[Task requirements]:
Output only the lines of the entries that follow, starting at the one with "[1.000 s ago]" and running down to the one with "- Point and", both included and unchanged.

[Material shown]:

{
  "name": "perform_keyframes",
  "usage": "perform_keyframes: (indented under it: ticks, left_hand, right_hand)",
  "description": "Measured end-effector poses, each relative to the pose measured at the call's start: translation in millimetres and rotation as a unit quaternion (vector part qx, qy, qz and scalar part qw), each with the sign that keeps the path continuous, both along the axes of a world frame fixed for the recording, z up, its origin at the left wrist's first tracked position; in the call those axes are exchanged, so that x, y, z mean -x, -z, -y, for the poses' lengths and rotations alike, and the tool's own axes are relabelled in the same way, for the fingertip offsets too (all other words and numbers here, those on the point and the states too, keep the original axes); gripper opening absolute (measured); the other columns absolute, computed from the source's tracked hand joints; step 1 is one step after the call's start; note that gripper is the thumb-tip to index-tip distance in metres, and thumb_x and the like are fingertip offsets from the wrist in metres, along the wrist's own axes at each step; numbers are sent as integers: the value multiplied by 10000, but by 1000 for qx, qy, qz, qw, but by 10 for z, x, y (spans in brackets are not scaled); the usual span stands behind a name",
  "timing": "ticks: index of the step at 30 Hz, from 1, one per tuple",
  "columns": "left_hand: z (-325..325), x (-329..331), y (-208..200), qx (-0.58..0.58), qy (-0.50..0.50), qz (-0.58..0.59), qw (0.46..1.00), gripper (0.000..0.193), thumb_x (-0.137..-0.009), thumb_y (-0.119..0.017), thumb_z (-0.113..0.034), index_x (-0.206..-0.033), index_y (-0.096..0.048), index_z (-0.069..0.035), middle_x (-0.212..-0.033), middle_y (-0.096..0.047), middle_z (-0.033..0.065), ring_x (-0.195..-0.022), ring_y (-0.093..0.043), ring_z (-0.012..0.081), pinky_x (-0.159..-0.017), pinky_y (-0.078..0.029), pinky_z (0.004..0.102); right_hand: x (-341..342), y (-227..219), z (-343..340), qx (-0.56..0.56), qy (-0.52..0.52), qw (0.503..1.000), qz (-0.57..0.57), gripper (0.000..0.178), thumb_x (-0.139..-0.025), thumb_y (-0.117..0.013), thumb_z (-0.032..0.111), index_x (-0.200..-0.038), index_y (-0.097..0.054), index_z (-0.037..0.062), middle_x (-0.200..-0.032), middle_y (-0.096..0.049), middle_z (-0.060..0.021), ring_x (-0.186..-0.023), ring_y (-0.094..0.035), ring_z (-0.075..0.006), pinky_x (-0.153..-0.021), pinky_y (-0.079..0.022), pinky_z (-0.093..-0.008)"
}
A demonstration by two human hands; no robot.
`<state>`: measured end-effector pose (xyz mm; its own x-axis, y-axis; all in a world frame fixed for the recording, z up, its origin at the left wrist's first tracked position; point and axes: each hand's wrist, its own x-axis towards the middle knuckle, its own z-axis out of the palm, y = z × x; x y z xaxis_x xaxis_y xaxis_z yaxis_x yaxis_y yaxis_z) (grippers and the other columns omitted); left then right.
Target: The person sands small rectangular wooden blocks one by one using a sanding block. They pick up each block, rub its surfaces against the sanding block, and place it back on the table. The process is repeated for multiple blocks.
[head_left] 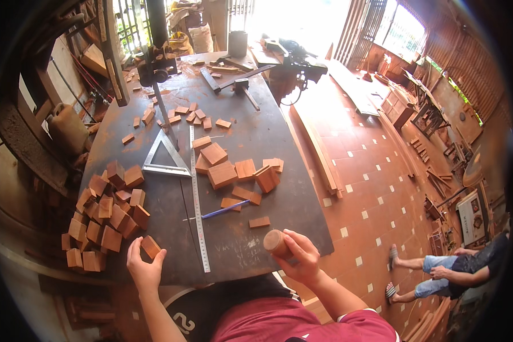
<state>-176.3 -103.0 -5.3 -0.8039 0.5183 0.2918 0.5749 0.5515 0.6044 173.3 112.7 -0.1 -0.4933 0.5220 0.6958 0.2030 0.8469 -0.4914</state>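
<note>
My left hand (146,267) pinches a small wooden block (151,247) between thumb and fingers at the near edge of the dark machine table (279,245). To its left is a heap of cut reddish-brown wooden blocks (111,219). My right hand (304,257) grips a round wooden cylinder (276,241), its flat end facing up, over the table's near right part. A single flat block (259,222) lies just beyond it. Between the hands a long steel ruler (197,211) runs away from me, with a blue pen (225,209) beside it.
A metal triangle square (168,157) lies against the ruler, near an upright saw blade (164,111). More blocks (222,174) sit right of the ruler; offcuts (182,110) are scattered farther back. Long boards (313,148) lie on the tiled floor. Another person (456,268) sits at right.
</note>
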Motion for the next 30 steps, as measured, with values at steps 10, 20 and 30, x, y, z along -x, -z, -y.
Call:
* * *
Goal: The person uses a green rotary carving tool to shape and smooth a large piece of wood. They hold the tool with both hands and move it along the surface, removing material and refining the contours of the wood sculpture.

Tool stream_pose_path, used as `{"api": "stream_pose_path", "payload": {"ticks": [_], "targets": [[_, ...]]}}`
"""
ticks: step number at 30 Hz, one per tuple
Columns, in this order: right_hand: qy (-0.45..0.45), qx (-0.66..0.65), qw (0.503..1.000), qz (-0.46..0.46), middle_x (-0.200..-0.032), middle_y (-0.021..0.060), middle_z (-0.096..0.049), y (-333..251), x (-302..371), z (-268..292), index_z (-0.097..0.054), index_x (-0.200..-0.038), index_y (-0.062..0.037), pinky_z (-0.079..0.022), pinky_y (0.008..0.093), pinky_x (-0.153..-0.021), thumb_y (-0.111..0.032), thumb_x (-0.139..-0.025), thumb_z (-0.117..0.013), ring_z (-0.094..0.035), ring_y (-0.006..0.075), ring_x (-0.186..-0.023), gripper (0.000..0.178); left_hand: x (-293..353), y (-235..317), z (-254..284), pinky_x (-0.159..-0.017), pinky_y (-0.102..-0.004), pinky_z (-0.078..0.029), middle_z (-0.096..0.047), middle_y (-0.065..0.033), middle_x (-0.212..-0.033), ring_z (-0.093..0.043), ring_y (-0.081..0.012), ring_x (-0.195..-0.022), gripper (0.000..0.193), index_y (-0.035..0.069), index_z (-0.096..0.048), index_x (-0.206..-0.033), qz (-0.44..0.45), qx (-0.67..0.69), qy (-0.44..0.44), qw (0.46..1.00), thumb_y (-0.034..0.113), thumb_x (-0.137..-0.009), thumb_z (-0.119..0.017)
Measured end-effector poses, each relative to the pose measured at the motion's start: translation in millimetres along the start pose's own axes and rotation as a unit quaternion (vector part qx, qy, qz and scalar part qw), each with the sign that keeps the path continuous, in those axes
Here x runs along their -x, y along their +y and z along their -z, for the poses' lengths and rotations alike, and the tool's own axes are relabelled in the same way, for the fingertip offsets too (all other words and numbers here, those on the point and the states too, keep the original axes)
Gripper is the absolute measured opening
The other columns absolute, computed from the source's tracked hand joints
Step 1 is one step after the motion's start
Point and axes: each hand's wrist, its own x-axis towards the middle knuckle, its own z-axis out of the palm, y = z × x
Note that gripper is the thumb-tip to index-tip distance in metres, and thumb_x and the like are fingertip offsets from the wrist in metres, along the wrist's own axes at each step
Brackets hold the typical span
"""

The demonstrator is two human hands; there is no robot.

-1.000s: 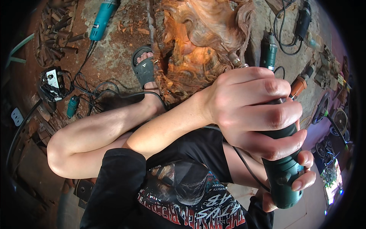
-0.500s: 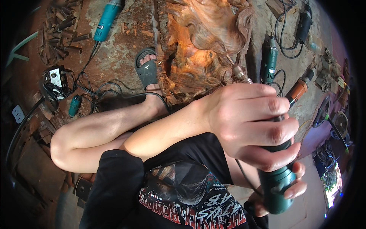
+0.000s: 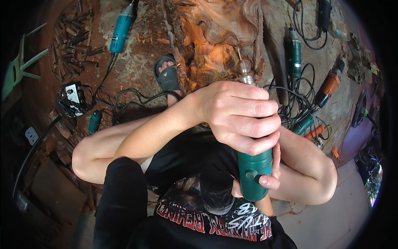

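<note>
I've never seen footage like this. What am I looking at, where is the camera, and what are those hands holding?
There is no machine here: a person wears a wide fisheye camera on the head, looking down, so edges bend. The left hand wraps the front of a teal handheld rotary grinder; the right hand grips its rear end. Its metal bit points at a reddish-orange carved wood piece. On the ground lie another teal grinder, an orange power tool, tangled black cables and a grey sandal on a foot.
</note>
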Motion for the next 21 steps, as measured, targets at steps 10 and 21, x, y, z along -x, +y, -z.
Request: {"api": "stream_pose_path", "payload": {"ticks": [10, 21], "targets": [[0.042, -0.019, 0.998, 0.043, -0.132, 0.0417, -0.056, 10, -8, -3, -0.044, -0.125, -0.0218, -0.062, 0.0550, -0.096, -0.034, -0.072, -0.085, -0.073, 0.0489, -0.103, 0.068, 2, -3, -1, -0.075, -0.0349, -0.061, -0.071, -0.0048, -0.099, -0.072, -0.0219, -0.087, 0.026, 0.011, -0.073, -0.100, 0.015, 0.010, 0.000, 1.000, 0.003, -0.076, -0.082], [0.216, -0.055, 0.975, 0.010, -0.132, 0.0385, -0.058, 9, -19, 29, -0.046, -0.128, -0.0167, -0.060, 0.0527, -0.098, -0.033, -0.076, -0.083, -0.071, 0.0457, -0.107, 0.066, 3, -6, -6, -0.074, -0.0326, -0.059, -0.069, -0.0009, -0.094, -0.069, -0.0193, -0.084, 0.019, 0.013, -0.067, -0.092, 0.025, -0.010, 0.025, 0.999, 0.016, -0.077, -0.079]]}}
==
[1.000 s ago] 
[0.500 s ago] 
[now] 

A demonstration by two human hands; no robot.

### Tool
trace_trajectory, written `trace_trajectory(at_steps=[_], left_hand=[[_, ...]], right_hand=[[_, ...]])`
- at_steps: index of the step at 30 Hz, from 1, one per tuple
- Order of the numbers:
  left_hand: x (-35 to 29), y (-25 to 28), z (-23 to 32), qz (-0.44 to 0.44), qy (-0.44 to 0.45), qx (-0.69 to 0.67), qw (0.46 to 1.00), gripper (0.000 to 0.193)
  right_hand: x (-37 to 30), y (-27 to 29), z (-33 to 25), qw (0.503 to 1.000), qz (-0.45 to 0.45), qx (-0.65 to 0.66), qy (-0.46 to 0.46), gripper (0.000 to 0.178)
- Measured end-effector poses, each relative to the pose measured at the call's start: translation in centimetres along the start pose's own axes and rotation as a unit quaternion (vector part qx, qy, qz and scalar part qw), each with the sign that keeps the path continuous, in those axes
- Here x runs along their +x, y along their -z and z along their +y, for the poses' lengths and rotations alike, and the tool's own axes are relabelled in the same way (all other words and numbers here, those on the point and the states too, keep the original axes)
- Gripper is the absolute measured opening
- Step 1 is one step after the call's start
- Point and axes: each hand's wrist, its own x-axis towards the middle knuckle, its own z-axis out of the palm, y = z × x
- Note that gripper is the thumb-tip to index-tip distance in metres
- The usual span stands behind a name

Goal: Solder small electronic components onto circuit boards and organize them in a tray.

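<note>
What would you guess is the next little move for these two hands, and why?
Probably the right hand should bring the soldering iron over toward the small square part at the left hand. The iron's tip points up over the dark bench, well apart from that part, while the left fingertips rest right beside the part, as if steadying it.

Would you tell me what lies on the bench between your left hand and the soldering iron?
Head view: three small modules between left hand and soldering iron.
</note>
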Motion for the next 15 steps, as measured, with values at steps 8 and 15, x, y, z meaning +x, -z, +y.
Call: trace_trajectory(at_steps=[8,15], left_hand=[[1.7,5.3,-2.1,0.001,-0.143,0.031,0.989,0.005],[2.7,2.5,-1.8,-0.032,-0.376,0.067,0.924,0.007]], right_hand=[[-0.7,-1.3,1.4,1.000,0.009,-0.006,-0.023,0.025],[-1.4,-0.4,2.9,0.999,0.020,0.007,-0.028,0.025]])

[Exercise response]:
[1.000 s ago] 
[0.500 s ago] 
[now] 

A demonstration by two human hands; no robot.

### Tool
trace_trajectory, written `trace_trajectory(at_steps=[_], left_hand=[[_, ...]], right_hand=[[_, ...]])`
- at_steps: index of the step at 30 Hz, from 1, one per tuple
- Order of the numbers:
  left_hand: x (-35 to 29), y (-25 to 28), z (-23 to 32), qz (-0.44 to 0.44), qy (-0.44 to 0.45), qx (-0.69 to 0.67), qw (0.46 to 1.00), gripper (0.000 to 0.193)
  right_hand: x (-37 to 30), y (-27 to 29), z (-33 to 25), qw (0.503 to 1.000), qz (-0.45 to 0.45), qx (-0.65 to 0.66), qy (-0.46 to 0.46), gripper (0.000 to 0.178)
- Measured end-effector poses, each relative to the pose measured at the call's start: translation in centimetres along the start pose's own axes and rotation as a unit quaternion (vector part qx, qy, qz and scalar part qw), each with the sign that keeps the path continuous, in those axes
- Here x runs along their +x, y along their -z and z along their +y, for the poses' lengths and rotations alike, and the tool's own axes are relabelled in the same way (all other words and numbers here, those on the point and the states too, keep the original axes)
- Gripper is the absolute measured opening
- Step 1 is one step after the call's start
- Point and axes: each hand's wrist, its own x-axis towards the middle knuckle, its own z-axis out of the palm, y = z × x

The required output is now complete.